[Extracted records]
-*-
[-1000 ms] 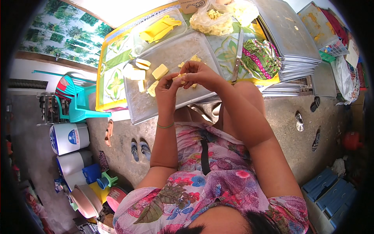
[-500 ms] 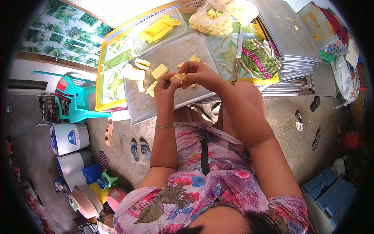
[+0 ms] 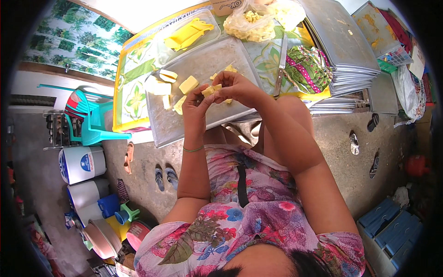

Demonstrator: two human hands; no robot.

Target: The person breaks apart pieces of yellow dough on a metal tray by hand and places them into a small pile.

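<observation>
Above a grey metal tray (image 3: pixel 167 128), my left hand (image 3: pixel 195 105) and my right hand (image 3: pixel 237 87) meet, fingertips closed on one small pale yellow piece (image 3: pixel 210 91) that looks like cheese or butter. Both hands grip it from its two sides. Just beyond my left hand lies a larger yellow block (image 3: pixel 188 85). More thick slabs (image 3: pixel 159 87) rest at the tray's left side. Small yellow bits (image 3: pixel 230 69) are scattered behind my right hand, which partly hides them.
Right of the tray lies a knife (image 3: pixel 281 69) beside a green patterned cloth (image 3: pixel 307 69). A plastic bag of yellow cubes (image 3: pixel 250 30) and a clear tub with a yellow glove (image 3: pixel 189 34) stand behind. Stacked metal trays (image 3: pixel 341 41) rise at the right; a teal chair (image 3: pixel 94 124) stands left.
The yellow piece between my fingers has tilted slightly and shows more of its surface. Both hands shift only a little; the rest stays in place.
</observation>
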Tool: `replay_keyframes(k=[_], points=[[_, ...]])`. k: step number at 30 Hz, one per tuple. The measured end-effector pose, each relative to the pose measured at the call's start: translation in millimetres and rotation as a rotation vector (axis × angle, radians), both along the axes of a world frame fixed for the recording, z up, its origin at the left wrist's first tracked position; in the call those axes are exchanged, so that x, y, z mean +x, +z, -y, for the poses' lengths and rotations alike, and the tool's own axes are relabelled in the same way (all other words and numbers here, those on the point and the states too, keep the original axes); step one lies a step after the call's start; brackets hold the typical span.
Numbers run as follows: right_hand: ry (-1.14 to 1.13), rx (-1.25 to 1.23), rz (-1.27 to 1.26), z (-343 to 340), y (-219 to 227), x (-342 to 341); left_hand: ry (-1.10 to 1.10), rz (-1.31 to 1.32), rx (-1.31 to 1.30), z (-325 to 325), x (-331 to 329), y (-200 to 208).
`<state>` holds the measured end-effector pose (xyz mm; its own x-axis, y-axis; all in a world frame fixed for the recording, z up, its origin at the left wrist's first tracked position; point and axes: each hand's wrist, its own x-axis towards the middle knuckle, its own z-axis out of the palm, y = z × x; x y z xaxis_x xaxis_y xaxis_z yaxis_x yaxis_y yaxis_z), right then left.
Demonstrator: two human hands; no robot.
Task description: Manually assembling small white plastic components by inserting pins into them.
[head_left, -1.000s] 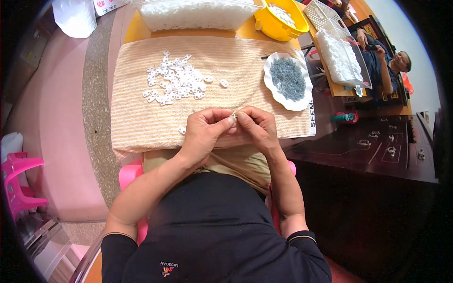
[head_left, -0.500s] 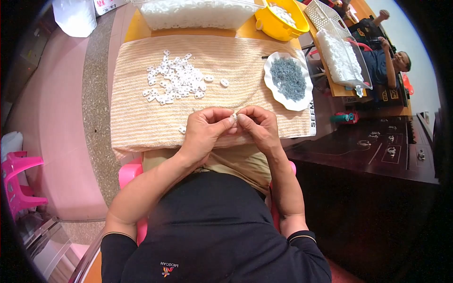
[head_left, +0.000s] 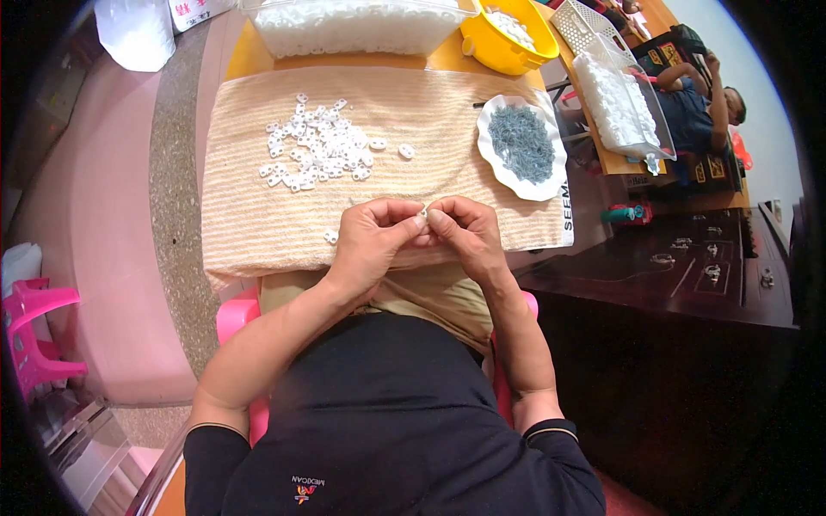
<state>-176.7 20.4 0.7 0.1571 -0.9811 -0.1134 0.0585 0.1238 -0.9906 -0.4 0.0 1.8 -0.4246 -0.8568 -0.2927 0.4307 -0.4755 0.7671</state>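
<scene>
My left hand (head_left: 379,239) and my right hand (head_left: 467,232) meet over the near edge of a striped towel. Between their pinched fingertips is a small white plastic piece (head_left: 423,214), mostly hidden by the fingers. Whether the right fingers also pinch something finer is too small to tell. Beyond my left hand lies a loose pile of white oval two-holed plastic pieces (head_left: 327,146). One stray oval piece (head_left: 406,151) rests right of the pile, and another white piece (head_left: 330,236) is beside my left wrist. To the right, a scalloped white plate (head_left: 541,191) bears many thin grey-blue strips (head_left: 521,142).
At the far edge stand a clear bin (head_left: 361,64) of white pieces and a yellow basin (head_left: 508,60). The striped towel (head_left: 258,232) covers the table. Another clear tub (head_left: 615,103) sits on a table at right, near another person (head_left: 697,107). A dark cabinet (head_left: 654,284) stands at right.
My right hand has shifted slightly left, closer against the left fingertips. The view has moved a little. The person at right has changed arm position.
</scene>
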Motion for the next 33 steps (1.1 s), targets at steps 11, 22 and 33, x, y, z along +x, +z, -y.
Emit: replay_keyframes(k=[11, 22, 33], points=[[-0.024, 0.148, 0.290, 1, -2, -7, 0.001, -0.068, 0.055, 1, 0, 4], [0.014, 0.180, 0.346, 4, 1, -7, -0.005, -0.101, 0.043, 3, 3, 0], [-0.125, 0.013, -0.293, 29, 23, -1, 0.150, -0.135, 0.119, 7, 7, 5]])
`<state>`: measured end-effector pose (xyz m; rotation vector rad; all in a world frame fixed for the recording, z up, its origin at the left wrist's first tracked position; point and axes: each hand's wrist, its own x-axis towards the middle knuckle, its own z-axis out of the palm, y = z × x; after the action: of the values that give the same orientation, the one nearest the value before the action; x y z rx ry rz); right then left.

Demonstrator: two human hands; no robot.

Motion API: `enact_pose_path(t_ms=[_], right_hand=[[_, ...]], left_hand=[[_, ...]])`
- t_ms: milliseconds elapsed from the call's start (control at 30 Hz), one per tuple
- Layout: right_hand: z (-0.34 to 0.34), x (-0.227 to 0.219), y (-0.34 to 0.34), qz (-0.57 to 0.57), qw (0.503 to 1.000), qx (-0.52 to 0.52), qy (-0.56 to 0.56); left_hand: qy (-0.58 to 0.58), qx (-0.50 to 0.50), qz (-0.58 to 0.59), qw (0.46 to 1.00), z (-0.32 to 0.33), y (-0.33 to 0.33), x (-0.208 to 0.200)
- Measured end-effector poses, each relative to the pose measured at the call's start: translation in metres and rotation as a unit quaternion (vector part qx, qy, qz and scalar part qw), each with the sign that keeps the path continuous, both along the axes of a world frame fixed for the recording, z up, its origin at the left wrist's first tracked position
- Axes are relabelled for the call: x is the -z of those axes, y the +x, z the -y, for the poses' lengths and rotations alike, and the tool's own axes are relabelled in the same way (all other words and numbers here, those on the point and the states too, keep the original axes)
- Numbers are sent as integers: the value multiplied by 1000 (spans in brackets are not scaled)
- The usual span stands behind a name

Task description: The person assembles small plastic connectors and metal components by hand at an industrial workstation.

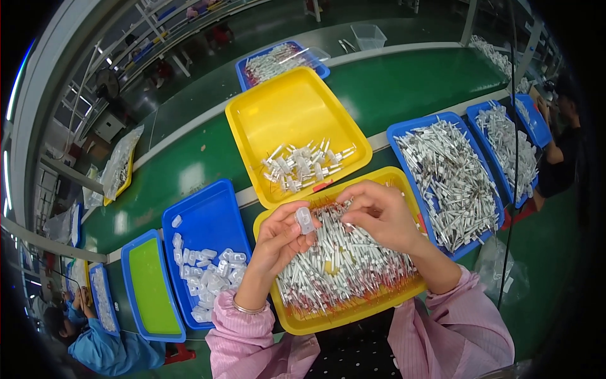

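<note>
My left hand [273, 239] pinches a small translucent white plastic housing [305, 220] between thumb and fingers. Close beside it, my right hand [384, 215] has thumb and fingertips pressed together; whatever lies between them is too small to make out. Both hands are above a near yellow tray [295, 326] full of thin white stick-like parts [347, 268] with reddish wire ends. Beyond it, a second yellow tray [271, 110] bears a small pile of white housings joined with sticks [303, 167]. Loose translucent housings [218, 278] lie in a blue tray [199, 211] to the left.
A green belt [404, 82] runs behind the trays. At right stand blue trays of white sticks, the nearest being a large blue tray [392, 134]. A green-bottomed tray [154, 287] stands further left. Co-workers sit at far left [117, 344] and far right [562, 151].
</note>
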<state>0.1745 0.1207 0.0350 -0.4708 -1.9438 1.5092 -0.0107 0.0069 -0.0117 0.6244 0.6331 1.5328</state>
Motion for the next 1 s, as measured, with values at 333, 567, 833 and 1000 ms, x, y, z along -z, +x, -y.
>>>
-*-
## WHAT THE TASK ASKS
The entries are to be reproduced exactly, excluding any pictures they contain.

## THE ANSWER
[-1000 ms] 
[-500 ms] 
[+0 ms] 

Demonstrator: two human hands; no robot.

Target: The person breaks apart pieces of yellow dough on a metal tray by hand and places them into a small pile.

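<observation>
Above a grey metal tray (image 3: pixel 167 128), my left hand (image 3: pixel 195 105) and my right hand (image 3: pixel 237 87) meet, fingertips closed on one small pale yellow piece (image 3: pixel 210 91) that looks like cheese or butter. Both hands grip it from its two sides. Just beyond my left hand lies a larger yellow block (image 3: pixel 188 85). More thick slabs (image 3: pixel 159 87) rest at the tray's left side. Small yellow bits (image 3: pixel 230 69) are scattered behind my right hand, which partly hides them.
Right of the tray lies a knife (image 3: pixel 281 69) beside a green patterned cloth (image 3: pixel 307 69). A plastic bag of yellow cubes (image 3: pixel 250 30) and a clear tub with a yellow glove (image 3: pixel 189 34) stand behind. Stacked metal trays (image 3: pixel 341 41) rise at the right; a teal chair (image 3: pixel 94 124) stands left.
The yellow piece between my fingers has tilted slightly and shows more of its surface. Both hands shift only a little; the rest stays in place.
</observation>
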Tool: `replay_keyframes(k=[_], points=[[_, ...]])`. k: step number at 30 Hz, one per tuple. The measured end-effector pose, each relative to the pose measured at the call's start: translation in millimetres and rotation as a rotation vector (axis × angle, radians), both along the axes of a world frame fixed for the recording, z up, its origin at the left wrist's first tracked position; in the call those axes are exchanged, so that x, y, z mean +x, +z, -y, for the poses' lengths and rotations alike, and the tool's own axes are relabelled in the same way (all other words and numbers here, those on the point and the states too, keep the original axes); step one lies a step after the call's start; brackets hold the typical span.
Numbers run as follows: right_hand: ry (-1.14 to 1.13), rx (-1.25 to 1.23), rz (-1.27 to 1.26), z (-343 to 340), y (-219 to 227), x (-342 to 341); left_hand: ry (-1.10 to 1.10), rz (-1.31 to 1.32), rx (-1.31 to 1.30), z (-325 to 325), x (-331 to 329), y (-200 to 208).
`<state>` holds the measured end-effector pose (xyz mm; its own x-axis, y-axis; all in a world frame fixed for the recording, z up, its origin at the left wrist's first tracked position; point and axes: each hand's wrist, its own x-axis towards the middle knuckle, its own z-axis out of the palm, y = z × x; x y z xaxis_x xaxis_y xaxis_z yaxis_x yaxis_y yaxis_z), right then left.
Demonstrator: two human hands; no robot.
Task description: Manually assembling small white plastic components by inserting pins into them.
[head_left, -1.000s] 
[head_left, -0.500s] 
[head_left, +0.000s] 
<state>-176.7 20.4 0.7 0.1571 -0.9811 -0.1134 0.0585 0.1238 -0.9906 -0.4 0.0 1.8 -0.4246 -0.8568 -0.2927 0.4307 -0.4755 0.7671</state>
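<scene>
My left hand (head_left: 379,239) and my right hand (head_left: 467,232) meet over the near edge of a striped towel. Between their pinched fingertips is a small white plastic piece (head_left: 423,214), mostly hidden by the fingers. Whether the right fingers also pinch something finer is too small to tell. Beyond my left hand lies a loose pile of white oval two-holed plastic pieces (head_left: 327,146). One stray oval piece (head_left: 406,151) rests right of the pile, and another white piece (head_left: 330,236) is beside my left wrist. To the right, a scalloped white plate (head_left: 541,191) bears many thin grey-blue strips (head_left: 521,142).
At the far edge stand a clear bin (head_left: 361,64) of white pieces and a yellow basin (head_left: 508,60). The striped towel (head_left: 258,232) covers the table. Another clear tub (head_left: 615,103) sits on a table at right, near another person (head_left: 697,107). A dark cabinet (head_left: 654,284) stands at right.
My right hand has shifted slightly left, closer against the left fingertips. The view has moved a little. The person at right has changed arm position.
</scene>
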Motion for the next 33 steps (1.1 s), targets at steps 11, 22 and 33, x, y, z along +x, +z, -y.
Emit: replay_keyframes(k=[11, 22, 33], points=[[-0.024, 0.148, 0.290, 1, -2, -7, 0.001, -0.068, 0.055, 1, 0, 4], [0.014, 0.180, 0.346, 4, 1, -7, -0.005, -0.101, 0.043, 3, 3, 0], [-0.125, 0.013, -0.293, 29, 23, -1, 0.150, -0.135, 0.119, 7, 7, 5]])
`<state>`: measured end-effector pose (xyz m; rotation vector rad; all in a world frame fixed for the recording, z up, its origin at the left wrist's first tracked position; point and axes: each hand's wrist, its own x-axis towards the middle knuckle, its own z-axis out of the palm, y = z × x; after the action: of the values that give the same orientation, the one nearest the value before the action; x y z rx ry rz); right then left.

Demonstrator: two human hands; no robot.

Motion API: `enact_pose_path(t_ms=[_], right_hand=[[_, ...]], left_hand=[[_, ...]])`
- t_ms: milliseconds elapsed from the call's start (control at 30 Hz), one per tuple
- Layout: right_hand: z (-0.34 to 0.34), x (-0.227 to 0.219), y (-0.34 to 0.34), qz (-0.57 to 0.57), qw (0.503 to 1.000), qx (-0.52 to 0.52), qy (-0.56 to 0.56); left_hand: qy (-0.58 to 0.58), qx (-0.50 to 0.50), qz (-0.58 to 0.59), qw (0.46 to 1.00), z (-0.32 to 0.33), y (-0.33 to 0.33), x (-0.208 to 0.200)
- Measured end-effector poses, each relative to the pose measured at the call's start: translation in metres and rotation as a unit quaternion (vector part qx, qy, qz and scalar part qw), each with the sign that keeps the path continuous, both along the axes of a world frame fixed for the recording, z up, its origin at the left wrist's first tracked position
- Axes are relabelled for the call: x is the -z of those axes, y the +x, z the -y, for the poses' lengths and rotations alike, and the tool's own axes are relabelled in the same way (all other words and numbers here, those on the point and the states too, keep the original axes)
- Numbers are sent as integers: the value multiplied by 1000 (spans in brackets are not scaled)
- The usual span stands behind a name

Task description: The person assembles small plastic connectors and metal components by hand at an industrial workstation.


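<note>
My left hand [273, 239] pinches a small translucent white plastic housing [305, 220] between thumb and fingers. Close beside it, my right hand [384, 215] has thumb and fingertips pressed together; whatever lies between them is too small to make out. Both hands are above a near yellow tray [295, 326] full of thin white stick-like parts [347, 268] with reddish wire ends. Beyond it, a second yellow tray [271, 110] bears a small pile of white housings joined with sticks [303, 167]. Loose translucent housings [218, 278] lie in a blue tray [199, 211] to the left.
A green belt [404, 82] runs behind the trays. At right stand blue trays of white sticks, the nearest being a large blue tray [392, 134]. A green-bottomed tray [154, 287] stands further left. Co-workers sit at far left [117, 344] and far right [562, 151].
</note>
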<state>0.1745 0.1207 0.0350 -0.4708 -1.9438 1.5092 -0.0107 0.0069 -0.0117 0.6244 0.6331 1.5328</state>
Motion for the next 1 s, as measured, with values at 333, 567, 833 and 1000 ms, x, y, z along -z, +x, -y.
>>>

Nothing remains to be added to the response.